Copy each line containing the word "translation" from the records that follow, please.

Records provided |
#####

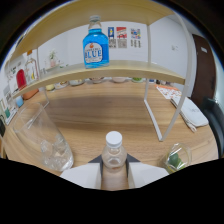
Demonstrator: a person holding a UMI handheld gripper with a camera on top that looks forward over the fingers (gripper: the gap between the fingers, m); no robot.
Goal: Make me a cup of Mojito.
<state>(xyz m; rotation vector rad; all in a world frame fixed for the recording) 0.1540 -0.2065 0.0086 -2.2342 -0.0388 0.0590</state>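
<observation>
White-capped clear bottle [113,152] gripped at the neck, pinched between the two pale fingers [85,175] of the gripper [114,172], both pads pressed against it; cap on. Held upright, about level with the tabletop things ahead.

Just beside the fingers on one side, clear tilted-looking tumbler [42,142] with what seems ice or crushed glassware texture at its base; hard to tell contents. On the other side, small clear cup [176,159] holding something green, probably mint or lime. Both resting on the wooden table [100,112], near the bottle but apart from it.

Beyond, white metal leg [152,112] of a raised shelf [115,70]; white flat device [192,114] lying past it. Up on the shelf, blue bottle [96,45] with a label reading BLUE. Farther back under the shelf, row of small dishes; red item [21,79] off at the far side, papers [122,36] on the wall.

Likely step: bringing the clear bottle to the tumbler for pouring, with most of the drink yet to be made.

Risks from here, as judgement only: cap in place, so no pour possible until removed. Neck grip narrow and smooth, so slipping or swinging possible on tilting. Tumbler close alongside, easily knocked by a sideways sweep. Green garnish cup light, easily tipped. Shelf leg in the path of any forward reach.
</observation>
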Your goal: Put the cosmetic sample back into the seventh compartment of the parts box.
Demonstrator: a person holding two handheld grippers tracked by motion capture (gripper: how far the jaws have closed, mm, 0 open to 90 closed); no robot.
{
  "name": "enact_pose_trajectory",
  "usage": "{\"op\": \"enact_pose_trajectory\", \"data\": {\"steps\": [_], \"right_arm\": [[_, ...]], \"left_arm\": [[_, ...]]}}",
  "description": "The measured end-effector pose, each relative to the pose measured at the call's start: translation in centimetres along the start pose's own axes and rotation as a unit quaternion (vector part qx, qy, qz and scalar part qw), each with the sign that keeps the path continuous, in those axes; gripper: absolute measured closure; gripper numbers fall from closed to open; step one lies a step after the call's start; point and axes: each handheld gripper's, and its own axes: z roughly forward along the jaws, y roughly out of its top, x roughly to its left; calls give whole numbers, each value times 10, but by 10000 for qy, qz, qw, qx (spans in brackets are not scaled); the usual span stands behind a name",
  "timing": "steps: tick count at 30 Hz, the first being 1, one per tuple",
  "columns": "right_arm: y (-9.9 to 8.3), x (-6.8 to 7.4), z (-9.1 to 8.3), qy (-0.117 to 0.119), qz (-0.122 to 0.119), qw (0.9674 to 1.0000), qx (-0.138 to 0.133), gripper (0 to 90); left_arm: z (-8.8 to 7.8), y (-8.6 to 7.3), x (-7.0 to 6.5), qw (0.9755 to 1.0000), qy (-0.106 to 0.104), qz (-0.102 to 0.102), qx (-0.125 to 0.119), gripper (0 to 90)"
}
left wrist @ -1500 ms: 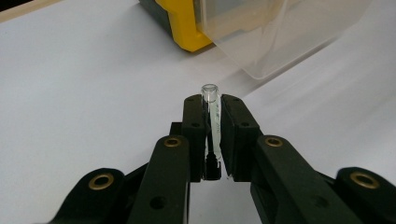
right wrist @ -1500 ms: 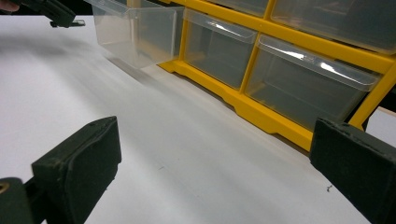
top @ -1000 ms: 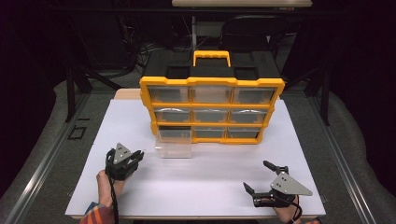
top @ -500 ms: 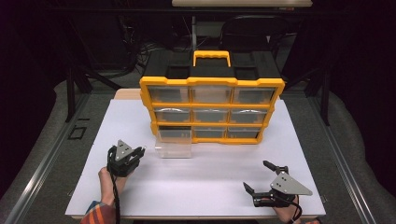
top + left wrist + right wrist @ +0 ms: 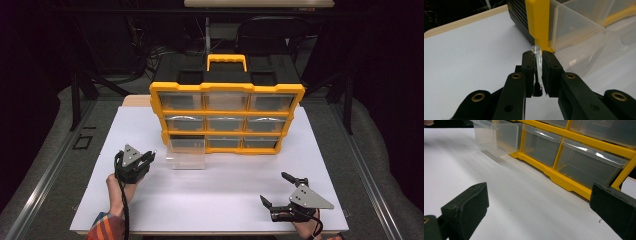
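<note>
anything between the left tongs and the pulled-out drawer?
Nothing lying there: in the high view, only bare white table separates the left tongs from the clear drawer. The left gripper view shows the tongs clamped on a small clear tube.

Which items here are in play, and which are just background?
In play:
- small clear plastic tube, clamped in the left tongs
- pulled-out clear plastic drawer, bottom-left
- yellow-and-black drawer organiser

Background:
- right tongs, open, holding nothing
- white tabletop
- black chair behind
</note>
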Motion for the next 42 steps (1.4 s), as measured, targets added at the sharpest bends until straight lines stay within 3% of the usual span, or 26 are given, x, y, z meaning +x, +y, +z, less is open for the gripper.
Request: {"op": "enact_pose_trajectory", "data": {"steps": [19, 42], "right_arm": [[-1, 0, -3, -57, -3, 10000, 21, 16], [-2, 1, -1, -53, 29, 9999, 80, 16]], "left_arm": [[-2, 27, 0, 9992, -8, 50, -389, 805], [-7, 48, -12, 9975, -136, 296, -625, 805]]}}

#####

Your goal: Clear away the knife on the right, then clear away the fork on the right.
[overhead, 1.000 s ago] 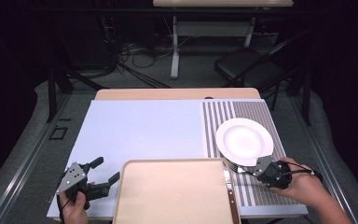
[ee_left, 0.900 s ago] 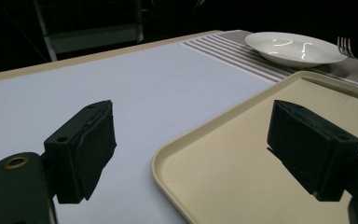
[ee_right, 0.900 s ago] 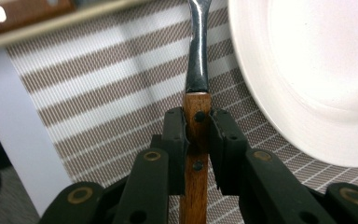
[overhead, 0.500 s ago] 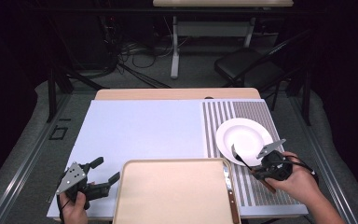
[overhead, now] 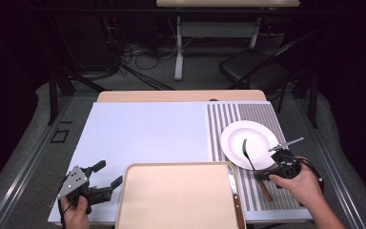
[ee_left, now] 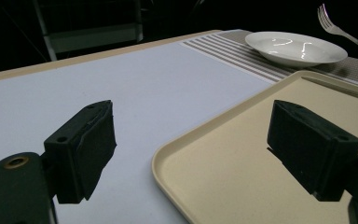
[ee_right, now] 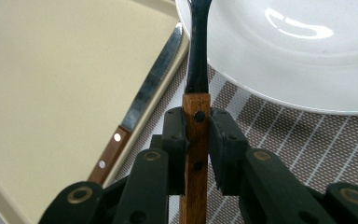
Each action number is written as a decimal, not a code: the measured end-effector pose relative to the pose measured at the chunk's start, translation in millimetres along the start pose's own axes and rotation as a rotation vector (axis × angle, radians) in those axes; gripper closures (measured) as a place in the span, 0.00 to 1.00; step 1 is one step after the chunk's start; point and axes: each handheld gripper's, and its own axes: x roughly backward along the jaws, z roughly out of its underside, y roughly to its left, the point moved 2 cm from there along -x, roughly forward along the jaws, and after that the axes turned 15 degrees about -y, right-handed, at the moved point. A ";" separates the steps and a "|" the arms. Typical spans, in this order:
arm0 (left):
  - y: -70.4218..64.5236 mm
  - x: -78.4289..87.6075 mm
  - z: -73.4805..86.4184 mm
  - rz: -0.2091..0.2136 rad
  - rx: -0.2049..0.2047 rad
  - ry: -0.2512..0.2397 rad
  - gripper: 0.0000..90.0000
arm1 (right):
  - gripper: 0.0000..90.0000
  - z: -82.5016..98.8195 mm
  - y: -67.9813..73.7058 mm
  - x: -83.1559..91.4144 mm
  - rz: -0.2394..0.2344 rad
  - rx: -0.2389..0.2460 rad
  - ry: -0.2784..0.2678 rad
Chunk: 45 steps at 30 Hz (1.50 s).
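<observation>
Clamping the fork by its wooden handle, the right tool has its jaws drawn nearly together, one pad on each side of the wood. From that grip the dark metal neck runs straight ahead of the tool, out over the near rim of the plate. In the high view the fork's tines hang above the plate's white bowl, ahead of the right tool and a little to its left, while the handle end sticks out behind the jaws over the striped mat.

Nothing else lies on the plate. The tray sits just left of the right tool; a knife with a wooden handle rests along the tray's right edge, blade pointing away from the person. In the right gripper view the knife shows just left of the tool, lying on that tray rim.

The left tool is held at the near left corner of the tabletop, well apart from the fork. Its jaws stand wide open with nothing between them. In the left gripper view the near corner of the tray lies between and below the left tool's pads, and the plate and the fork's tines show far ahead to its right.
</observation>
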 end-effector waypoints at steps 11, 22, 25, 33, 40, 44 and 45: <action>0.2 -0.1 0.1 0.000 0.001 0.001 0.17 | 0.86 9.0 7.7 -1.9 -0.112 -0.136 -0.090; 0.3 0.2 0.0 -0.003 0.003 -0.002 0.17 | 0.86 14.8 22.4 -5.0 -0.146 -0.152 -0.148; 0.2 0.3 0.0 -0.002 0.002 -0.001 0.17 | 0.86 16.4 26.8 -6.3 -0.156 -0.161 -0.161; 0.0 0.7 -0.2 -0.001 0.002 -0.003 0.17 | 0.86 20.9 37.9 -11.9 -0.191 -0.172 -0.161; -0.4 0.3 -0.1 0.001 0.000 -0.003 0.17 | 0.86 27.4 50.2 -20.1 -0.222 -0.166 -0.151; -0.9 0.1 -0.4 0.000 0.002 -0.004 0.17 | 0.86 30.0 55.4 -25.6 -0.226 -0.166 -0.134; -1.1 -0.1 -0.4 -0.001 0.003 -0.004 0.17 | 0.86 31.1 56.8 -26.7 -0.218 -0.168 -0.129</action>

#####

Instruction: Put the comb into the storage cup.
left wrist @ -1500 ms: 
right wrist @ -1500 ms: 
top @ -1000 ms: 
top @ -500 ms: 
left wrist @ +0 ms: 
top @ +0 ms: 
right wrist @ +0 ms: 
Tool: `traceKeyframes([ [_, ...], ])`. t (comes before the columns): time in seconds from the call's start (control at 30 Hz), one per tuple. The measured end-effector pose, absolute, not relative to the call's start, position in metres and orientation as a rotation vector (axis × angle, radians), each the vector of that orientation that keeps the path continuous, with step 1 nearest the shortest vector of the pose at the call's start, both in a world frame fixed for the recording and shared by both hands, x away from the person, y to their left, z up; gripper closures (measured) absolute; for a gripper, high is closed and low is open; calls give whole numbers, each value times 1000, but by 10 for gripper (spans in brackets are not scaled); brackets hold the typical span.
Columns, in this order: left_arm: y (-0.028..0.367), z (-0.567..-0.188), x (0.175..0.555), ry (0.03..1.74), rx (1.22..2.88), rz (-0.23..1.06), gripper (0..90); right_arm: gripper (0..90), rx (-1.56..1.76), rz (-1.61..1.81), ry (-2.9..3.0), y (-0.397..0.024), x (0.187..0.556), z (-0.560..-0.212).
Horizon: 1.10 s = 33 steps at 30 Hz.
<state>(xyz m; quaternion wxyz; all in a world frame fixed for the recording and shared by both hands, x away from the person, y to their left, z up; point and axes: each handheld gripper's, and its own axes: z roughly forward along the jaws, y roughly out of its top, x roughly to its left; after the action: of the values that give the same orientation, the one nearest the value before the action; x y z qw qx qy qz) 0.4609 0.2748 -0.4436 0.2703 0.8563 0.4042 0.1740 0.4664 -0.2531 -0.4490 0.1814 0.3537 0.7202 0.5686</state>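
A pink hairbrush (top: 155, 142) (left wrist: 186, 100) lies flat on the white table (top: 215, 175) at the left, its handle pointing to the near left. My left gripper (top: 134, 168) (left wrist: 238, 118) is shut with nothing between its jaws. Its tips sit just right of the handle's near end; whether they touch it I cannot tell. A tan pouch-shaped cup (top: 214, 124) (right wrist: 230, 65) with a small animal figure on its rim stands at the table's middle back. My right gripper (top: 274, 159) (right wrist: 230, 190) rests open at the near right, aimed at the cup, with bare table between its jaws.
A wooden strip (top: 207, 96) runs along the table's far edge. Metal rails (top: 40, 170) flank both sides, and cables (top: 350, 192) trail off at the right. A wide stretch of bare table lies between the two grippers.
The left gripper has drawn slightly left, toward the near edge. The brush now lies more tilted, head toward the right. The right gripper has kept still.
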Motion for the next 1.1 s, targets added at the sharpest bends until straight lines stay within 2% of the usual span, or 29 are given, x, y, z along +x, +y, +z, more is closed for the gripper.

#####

Task solution |
  "description": "The measured end-effector pose, each relative to the pose measured at the call's start: translation in centimetres along the start pose's own axes and rotation as a unit quaternion (vector part qx, qy, qz and scalar part qw), each with the sign that keeps the path continuous, in those axes; gripper: absolute measured closure; gripper numbers fall from closed to open; step one lies a step after the call's start; point and axes: each handheld gripper's, and its own axes: z roughly forward along the jaws, y roughly out of its top, x roughly to its left; calls give whole numbers, each value times 10, but by 10000 for qy, qz, qw, qx (spans in brackets are not scaled); the usual span stands behind a name",
Each action number is written as a decimal, not a code: the measured end-effector pose relative to the pose measured at the chunk's start, translation in millimetres along the start pose's own axes and rotation as a rotation vector (axis × angle, radians) in those axes; gripper closures (measured) as a place in the span, 0.00 to 1.00; step 1 is one step after the chunk's start; point and axes: each handheld gripper's, and its own axes: x roughly backward along the jaws, z roughly out of its underside, y roughly to its left, the point moved 2 cm from there along -x, roughly forward along the jaws, and after that the axes turned 15 degrees about -y, right-handed, at the moved point. A ";" separates the steps and a "|" the arms. Typical spans, in this order:

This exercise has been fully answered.